Each line below must be printed again exactly.

-------- Data extracts

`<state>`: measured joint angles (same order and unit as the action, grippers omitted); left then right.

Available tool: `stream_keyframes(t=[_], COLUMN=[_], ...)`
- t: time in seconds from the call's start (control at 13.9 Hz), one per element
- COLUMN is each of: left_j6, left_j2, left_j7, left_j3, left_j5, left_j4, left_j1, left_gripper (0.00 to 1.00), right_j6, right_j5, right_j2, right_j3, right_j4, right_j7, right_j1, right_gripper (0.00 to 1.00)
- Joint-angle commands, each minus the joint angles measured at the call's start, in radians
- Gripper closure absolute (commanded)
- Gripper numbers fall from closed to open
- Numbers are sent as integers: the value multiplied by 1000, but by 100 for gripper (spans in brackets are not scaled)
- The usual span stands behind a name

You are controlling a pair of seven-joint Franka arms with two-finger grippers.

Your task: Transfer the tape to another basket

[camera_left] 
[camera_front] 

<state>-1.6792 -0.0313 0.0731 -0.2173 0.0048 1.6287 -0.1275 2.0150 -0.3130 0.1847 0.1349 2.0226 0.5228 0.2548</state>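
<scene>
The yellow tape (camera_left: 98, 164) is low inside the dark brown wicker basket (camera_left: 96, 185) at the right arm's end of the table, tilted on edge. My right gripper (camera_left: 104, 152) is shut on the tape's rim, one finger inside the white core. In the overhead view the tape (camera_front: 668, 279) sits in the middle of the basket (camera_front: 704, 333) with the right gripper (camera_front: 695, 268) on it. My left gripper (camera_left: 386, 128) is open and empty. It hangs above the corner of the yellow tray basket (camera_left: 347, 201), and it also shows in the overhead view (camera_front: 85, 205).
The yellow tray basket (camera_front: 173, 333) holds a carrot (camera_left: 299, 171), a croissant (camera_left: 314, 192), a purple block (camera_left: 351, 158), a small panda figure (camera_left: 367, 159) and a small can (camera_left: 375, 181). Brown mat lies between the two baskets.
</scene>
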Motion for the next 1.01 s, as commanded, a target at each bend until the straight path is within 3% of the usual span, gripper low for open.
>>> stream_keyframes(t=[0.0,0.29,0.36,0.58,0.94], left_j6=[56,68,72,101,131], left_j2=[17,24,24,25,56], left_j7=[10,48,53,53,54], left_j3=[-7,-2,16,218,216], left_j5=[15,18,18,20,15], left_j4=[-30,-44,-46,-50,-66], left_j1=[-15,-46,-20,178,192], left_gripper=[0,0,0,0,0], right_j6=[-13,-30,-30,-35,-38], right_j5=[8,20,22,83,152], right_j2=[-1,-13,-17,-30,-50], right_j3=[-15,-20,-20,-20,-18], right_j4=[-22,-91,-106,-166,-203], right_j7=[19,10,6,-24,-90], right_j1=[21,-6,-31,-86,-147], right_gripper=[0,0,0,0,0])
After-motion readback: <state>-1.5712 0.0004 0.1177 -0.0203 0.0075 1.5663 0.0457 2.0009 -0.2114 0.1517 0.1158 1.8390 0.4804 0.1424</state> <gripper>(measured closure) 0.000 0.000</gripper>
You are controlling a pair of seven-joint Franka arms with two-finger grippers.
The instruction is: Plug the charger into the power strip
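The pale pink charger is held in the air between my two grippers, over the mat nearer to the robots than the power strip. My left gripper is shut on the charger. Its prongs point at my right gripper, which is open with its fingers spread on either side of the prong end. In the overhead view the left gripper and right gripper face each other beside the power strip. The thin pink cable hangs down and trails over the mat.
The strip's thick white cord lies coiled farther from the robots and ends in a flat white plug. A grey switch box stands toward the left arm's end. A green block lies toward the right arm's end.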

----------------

Your response:
`<state>`: measured joint angles (same order and unit as the action, grippers omitted); left then right.

Available tool: `stream_keyframes(t=[_], COLUMN=[_], ...)`
- t: time in seconds from the call's start (control at 13.9 Hz), one per element
- COLUMN is each of: left_j6, left_j2, left_j7, left_j3, left_j5, left_j4, left_j1, left_gripper (0.00 to 1.00), right_j6, right_j5, right_j2, right_j3, right_j4, right_j7, right_j1, right_gripper (0.00 to 1.00)
- Joint-angle commands, each minus the joint angles measured at the call's start, in radians
- Gripper closure absolute (commanded)
- Gripper numbers fall from closed to open
- Numbers are sent as integers: the value multiplied by 1000, but by 100 for gripper (spans in brackets are not scaled)
- The usual span stands behind a name

You are controlling a pair of seven-joint Franka arms with two-finger grippers.

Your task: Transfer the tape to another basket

[camera_left] 
[camera_front] 

<state>-1.6792 -0.0313 0.0731 -0.2173 0.0048 1.6287 -0.1275 2.0150 -0.3130 0.1847 0.1349 2.0226 0.5228 0.2548</state>
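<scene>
The yellow tape (camera_left: 98, 164) is low inside the dark brown wicker basket (camera_left: 96, 185) at the right arm's end of the table, tilted on edge. My right gripper (camera_left: 104, 152) is shut on the tape's rim, one finger inside the white core. In the overhead view the tape (camera_front: 668, 279) sits in the middle of the basket (camera_front: 704, 333) with the right gripper (camera_front: 695, 268) on it. My left gripper (camera_left: 386, 128) is open and empty. It hangs above the corner of the yellow tray basket (camera_left: 347, 201), and it also shows in the overhead view (camera_front: 85, 205).
The yellow tray basket (camera_front: 173, 333) holds a carrot (camera_left: 299, 171), a croissant (camera_left: 314, 192), a purple block (camera_left: 351, 158), a small panda figure (camera_left: 367, 159) and a small can (camera_left: 375, 181). Brown mat lies between the two baskets.
</scene>
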Motion for the next 1.01 s, as commanded, a target at each bend until the straight path is within 3% of the usual span, gripper low for open.
>>> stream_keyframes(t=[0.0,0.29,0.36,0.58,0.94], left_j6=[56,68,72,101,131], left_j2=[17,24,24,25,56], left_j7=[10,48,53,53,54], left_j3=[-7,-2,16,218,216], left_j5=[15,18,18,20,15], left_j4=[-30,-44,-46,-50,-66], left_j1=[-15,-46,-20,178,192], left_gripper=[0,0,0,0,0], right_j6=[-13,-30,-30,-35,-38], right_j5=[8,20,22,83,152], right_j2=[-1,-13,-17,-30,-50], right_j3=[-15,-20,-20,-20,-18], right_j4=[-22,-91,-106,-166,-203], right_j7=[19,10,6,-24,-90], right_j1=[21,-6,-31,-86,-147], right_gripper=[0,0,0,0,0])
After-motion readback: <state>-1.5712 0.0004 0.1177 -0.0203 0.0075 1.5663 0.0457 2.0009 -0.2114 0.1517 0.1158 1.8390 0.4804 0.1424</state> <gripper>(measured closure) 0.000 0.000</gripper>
You are controlling a pair of seven-joint Franka arms with two-finger grippers.
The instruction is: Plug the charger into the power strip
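The pale pink charger is held in the air between my two grippers, over the mat nearer to the robots than the power strip. My left gripper is shut on the charger. Its prongs point at my right gripper, which is open with its fingers spread on either side of the prong end. In the overhead view the left gripper and right gripper face each other beside the power strip. The thin pink cable hangs down and trails over the mat.
The strip's thick white cord lies coiled farther from the robots and ends in a flat white plug. A grey switch box stands toward the left arm's end. A green block lies toward the right arm's end.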

No further output is required, since the answer is complete.